Task item
Across the whole listing, return each line exactly, with no images included.

*** Collected material ***

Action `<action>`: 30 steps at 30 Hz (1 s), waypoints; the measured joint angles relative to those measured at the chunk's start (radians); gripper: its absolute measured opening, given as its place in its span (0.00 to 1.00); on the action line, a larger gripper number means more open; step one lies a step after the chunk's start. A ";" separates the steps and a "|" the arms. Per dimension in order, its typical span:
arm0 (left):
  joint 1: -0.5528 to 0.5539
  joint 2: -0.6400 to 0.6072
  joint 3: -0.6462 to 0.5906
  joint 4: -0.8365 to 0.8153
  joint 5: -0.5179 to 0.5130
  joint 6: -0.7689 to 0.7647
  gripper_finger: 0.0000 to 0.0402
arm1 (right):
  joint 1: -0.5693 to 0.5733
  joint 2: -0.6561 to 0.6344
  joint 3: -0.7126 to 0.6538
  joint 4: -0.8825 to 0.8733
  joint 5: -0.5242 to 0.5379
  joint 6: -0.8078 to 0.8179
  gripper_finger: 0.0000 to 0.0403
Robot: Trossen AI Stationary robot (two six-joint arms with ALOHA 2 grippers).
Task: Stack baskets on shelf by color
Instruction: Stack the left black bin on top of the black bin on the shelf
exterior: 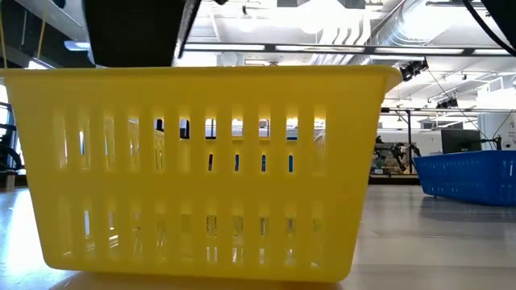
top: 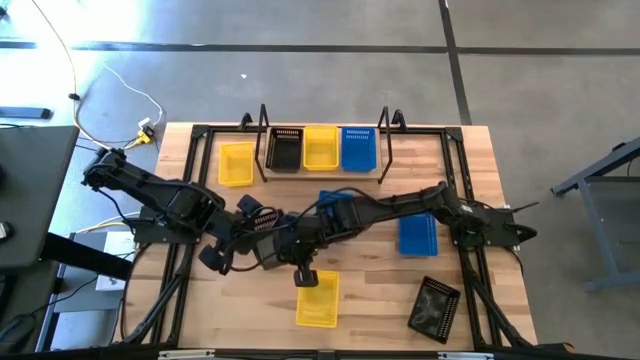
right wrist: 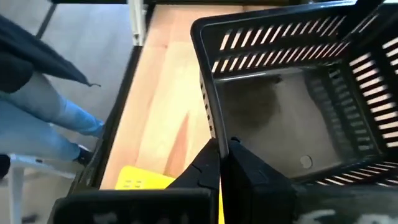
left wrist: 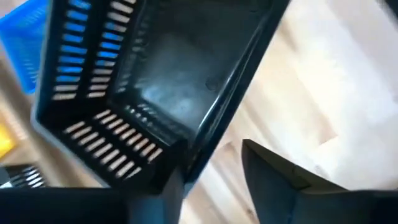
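Observation:
A black basket (right wrist: 292, 106) hangs over the middle of the table, between my two arms. My right gripper (right wrist: 221, 148) is shut on it. My left gripper (left wrist: 211, 163) is open, one finger on each side of the basket's wall (left wrist: 214, 127); whether they touch it I cannot tell. At the far edge, the shelf (top: 384, 140) carries a black basket (top: 285, 150), a yellow one (top: 320, 147) and a blue one (top: 357, 148) side by side. My right gripper pinches the rim of one wall (right wrist: 211, 127) of the black basket, one finger (right wrist: 255, 171) inside the basket and one (right wrist: 202, 169) outside. The fingers slant down onto the rim. The basket is lifted clear of the table, its open side up.
Loose baskets lie on the wooden table: yellow (top: 236, 163) left of the shelf, yellow (top: 317, 298) near the front edge, blue (top: 418, 235) at the right, another blue (top: 330, 198) partly under my right arm, black (top: 435, 307) at the front right. A person's legs (right wrist: 37, 118) show beyond the table.

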 joint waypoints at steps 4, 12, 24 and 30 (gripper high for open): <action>0.014 0.000 0.000 -0.020 -0.120 0.000 0.44 | -0.005 0.000 0.000 -0.055 0.022 0.058 0.00; 0.050 0.000 0.000 -0.056 -0.237 0.000 0.47 | -0.012 0.001 0.000 -0.143 0.130 0.100 0.00; 0.175 -0.027 0.000 -0.155 -0.354 -0.019 0.43 | -0.097 0.001 0.000 -0.170 0.326 -0.017 0.00; 0.297 -0.093 0.000 -0.161 -0.339 -0.018 0.43 | -0.174 0.001 0.000 -0.131 0.394 -0.100 0.00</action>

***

Exercise result
Action `<action>`: 30 steps at 30 Hz (1 s), waypoints; the measured joint angles relative to those measured at the chunk's start (radians); gripper: its absolute measured opening, given as its place in its span (0.00 to 1.00); on the action line, a larger gripper number means more open; step one lies a step after the chunk's start. A ";" separates the steps and a "|" the arms. Per dimension in order, its typical span:
arm0 (left):
  joint 1: -0.5528 to 0.5539
  joint 2: -0.6400 to 0.6072
  joint 3: -0.6462 to 0.5906
  joint 4: -0.8365 to 0.8153
  joint 5: -0.5179 to 0.5130
  joint 6: -0.7689 to 0.7647
  gripper_finger: 0.0000 to 0.0402
arm1 (right):
  joint 1: -0.5693 to 0.5733
  joint 2: -0.6561 to 0.6344
  joint 3: -0.7126 to 0.6538
  joint 4: -0.8825 to 0.8733
  joint 5: -0.5242 to 0.5379
  joint 6: -0.8078 to 0.8179
  gripper_finger: 0.0000 to 0.0403
Robot: Trossen AI Stationary robot (two six-joint arms with ALOHA 2 grippers).
Task: Stack baskets on shelf by color
Instruction: Stack the left black bin on top of the black bin on the shelf
exterior: 
top: 
right wrist: 
left wrist: 
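Observation:
A black basket (right wrist: 292, 106) hangs over the middle of the table, between my two arms. My right gripper (right wrist: 221, 148) is shut on it. My left gripper (left wrist: 211, 163) is open, one finger on each side of the basket's wall (left wrist: 214, 127); whether they touch it I cannot tell. At the far edge, the shelf (top: 384, 140) carries a black basket (top: 285, 150), a yellow one (top: 320, 147) and a blue one (top: 357, 148) side by side. My right gripper pinches the rim of one wall (right wrist: 211, 127) of the black basket, one finger (right wrist: 255, 171) inside the basket and one (right wrist: 202, 169) outside. The fingers slant down onto the rim. The basket is lifted clear of the table, its open side up.
Loose baskets lie on the wooden table: yellow (top: 236, 163) left of the shelf, yellow (top: 317, 298) near the front edge, blue (top: 418, 235) at the right, another blue (top: 330, 198) partly under my right arm, black (top: 435, 307) at the front right. A person's legs (right wrist: 37, 118) show beyond the table.
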
 joint waypoints at steps 4, 12, 24 and 30 (gripper high for open): <action>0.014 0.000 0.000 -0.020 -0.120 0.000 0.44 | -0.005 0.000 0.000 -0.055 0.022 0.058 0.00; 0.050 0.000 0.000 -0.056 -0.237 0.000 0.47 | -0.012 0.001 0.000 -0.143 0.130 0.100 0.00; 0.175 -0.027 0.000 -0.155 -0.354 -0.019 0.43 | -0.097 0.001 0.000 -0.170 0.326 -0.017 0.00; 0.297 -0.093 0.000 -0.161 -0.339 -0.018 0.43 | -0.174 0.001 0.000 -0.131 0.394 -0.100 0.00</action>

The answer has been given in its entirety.